Nizar Sassi et Mourad Benchellali ont été arrêtés en Afghanistan après les attentats du 11 septembre 2001, puis détenus jusqu'en 2004 sur la base militaire américaine de Guantanamo, installée à Cuba, avant d'être libérés et de retourner en France où ils ont été condamnés en 2007 à un an de prison ferme pour «association de malfaiteurs en relation avec une entreprise terroriste».
Dans leur recours auprès de la CEDH, ils contestent la décision de la justice française selon laquelle, quand bien même les infractions imputées à des militaires américains seraient établies, ceux-ci ne pourraient faire l'objet de poursuites à titre individuel, car étant des «représentants de l'Etat agissant à ce titre».
L'ordonnance de non-lieu rendue en 2017 par une juge d'instruction a été confirmée par la cour d'appel de Paris en décembre 2019, puis par la chambre criminelle de la Cour de cassation en janvier 2021.
«La Cour de cassation envoie un signal extrêmement grave aux victimes de torture en proclamant que le crime de torture, qui touche en plein cœur à la dignité humaine, relève de l'exercice de la souveraineté d'un Etat... Elle nie ainsi le droit aux victimes de torture de demander justice dans leur propre pays.
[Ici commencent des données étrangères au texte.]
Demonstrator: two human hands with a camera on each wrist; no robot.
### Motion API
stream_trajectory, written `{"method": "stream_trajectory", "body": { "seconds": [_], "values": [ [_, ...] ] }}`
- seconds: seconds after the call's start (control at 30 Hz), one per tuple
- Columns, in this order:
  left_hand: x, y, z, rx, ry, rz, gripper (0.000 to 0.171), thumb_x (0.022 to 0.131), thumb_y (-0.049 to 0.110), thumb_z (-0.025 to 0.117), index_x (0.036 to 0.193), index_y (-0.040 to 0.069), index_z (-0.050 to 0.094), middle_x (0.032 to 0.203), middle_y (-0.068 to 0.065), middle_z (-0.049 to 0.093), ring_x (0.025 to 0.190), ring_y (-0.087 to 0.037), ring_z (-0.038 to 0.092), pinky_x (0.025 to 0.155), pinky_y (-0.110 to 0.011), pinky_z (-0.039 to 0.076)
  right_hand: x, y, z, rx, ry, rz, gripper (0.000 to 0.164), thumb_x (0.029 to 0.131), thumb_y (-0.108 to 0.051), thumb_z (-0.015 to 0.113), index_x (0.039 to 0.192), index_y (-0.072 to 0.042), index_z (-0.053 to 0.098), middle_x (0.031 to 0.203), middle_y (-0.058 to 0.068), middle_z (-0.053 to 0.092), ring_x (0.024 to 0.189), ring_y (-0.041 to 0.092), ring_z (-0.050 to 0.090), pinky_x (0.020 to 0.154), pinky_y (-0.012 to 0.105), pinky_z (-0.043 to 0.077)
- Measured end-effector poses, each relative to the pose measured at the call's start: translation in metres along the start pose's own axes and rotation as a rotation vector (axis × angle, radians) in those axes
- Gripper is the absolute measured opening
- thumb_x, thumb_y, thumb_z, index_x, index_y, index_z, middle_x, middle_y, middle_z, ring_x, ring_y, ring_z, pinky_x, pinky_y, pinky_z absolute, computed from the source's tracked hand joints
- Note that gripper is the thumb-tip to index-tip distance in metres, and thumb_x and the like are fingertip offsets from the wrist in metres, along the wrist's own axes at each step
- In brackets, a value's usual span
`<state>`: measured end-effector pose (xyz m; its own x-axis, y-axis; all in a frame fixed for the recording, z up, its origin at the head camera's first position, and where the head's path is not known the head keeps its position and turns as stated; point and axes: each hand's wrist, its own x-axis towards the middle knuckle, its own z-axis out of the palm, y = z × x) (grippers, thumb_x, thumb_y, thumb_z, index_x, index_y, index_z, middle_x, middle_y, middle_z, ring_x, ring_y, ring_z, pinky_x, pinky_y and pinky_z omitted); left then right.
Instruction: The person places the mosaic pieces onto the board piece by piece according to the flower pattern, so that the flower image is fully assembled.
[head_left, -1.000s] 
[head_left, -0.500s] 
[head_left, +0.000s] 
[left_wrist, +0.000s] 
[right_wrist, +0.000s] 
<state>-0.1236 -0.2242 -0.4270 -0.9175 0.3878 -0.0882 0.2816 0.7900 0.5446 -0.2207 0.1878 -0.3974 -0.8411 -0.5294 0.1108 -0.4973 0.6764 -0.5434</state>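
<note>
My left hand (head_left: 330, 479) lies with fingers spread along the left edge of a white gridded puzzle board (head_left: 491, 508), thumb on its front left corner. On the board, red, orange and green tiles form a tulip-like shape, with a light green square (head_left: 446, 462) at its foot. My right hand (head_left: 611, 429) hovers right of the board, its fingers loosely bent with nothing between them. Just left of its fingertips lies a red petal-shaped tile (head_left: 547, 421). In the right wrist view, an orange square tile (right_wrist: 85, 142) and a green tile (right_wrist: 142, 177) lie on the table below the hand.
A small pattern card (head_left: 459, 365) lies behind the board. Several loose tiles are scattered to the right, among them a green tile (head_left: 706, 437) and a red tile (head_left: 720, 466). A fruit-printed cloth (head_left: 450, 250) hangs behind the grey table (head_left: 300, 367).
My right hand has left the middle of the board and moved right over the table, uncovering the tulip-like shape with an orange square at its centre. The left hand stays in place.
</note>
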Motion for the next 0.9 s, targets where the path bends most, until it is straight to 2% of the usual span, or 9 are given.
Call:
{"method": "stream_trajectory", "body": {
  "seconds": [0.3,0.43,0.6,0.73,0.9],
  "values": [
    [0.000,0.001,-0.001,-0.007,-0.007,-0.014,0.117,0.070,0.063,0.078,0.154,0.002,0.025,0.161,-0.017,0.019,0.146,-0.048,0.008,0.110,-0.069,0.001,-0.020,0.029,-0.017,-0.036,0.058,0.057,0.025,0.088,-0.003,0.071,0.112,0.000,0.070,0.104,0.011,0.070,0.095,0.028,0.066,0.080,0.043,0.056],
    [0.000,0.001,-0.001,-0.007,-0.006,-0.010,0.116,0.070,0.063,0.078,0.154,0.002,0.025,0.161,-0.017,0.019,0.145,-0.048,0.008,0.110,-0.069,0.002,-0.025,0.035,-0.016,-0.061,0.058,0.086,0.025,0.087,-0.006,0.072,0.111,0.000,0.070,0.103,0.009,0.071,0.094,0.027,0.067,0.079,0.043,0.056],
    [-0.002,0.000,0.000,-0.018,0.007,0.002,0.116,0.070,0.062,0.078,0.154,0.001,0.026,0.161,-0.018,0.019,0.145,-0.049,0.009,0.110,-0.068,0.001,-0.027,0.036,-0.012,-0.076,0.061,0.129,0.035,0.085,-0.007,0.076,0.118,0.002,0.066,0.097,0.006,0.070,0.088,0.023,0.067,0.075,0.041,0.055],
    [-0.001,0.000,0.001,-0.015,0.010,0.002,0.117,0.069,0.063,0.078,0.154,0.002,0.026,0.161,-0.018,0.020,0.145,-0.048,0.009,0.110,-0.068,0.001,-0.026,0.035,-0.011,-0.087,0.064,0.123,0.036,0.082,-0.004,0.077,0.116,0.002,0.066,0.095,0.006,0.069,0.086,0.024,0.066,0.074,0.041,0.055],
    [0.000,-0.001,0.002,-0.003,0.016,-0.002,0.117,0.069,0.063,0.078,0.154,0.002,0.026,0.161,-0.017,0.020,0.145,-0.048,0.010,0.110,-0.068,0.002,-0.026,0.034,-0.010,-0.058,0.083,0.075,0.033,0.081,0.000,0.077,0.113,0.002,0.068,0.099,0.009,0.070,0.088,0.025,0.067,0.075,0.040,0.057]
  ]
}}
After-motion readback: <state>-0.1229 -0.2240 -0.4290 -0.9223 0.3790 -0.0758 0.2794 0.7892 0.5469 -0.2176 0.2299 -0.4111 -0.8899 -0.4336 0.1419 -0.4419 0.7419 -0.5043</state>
En d'autres termes, la Cour de cassation organise ainsi les conditions de l'impunité autour des crimes les plus graves», avait alors déclaré Jeanne Sulzer, responsable de la commission Justice internationale à Amnesty International France.
«[Cette] décision est à l'envers du droit international», estiment les avocats des deux Français, Me William Bourdon et Apolline Cagnat, cités par l'AFP. «La torture ne peut constituer un acte de souveraineté assurant à ses auteurs leur impunité, et le principe d'immunité ne doit pas avoir pour conséquence de couvrir les violations les plus graves des droits humains», considèrent-ils.
«Nous attendons de la CEDH qu'elle mette un terme à cette impunité des agents publics étrangers quand ils commettent les crimes internationaux les plus graves, comme cela a été le cas à Guantanamo», ajoutent les deux conseils.
Flashs de lumière, musique assourdissante, interrogatoires violents : les autorités américaines sur le banc des accusés
Nizar Sassi et Mourad Benchellali accusent les autorités américaines de «séquestration», «détention arbitraire» et «actes de torture».
Ils affirment avoir subi de multiples sévices au cours de leur détention : musiques assourdissantes ou flashs de lumière, interrogatoires violents à toute heure, privation de sommeil, détention dans des cages grillagées de petite taille, etc.
Pendant l'enquête, ils avaient sollicité l'audition en France de l'ex-président américain George W. Bush et de son ex-secrétaire à la Défense Donald Rumsfeld ( décédé fin juin), sans obtenir gain de cause.
Ils avaient aussi demandé - sans succès non plus - la convocation du commandant de la base de Guantanamo de 2002 à 2004.
Ouvert en 2002 peu après l'arrestation des premiers djihadistes dans le cadre de l'intervention américaine en Afghanistan, qui a répondu aux attentats du 11 septembre 2001, Guantanamo a abrité jusqu'à 780 prisonniers.
Déjà annoncée sous le mandat d'Obama, la fermeture de la prison de Guantanamo fait partie des promesses affichées par son ancien secrétaire d'Etat, aujourd'hui président des Etats-Unis : Joe Biden. Pour rappel, Donald Trump avait pour sa part signé en janvier 2018 un décret pour maintenir le camp de détention en activité.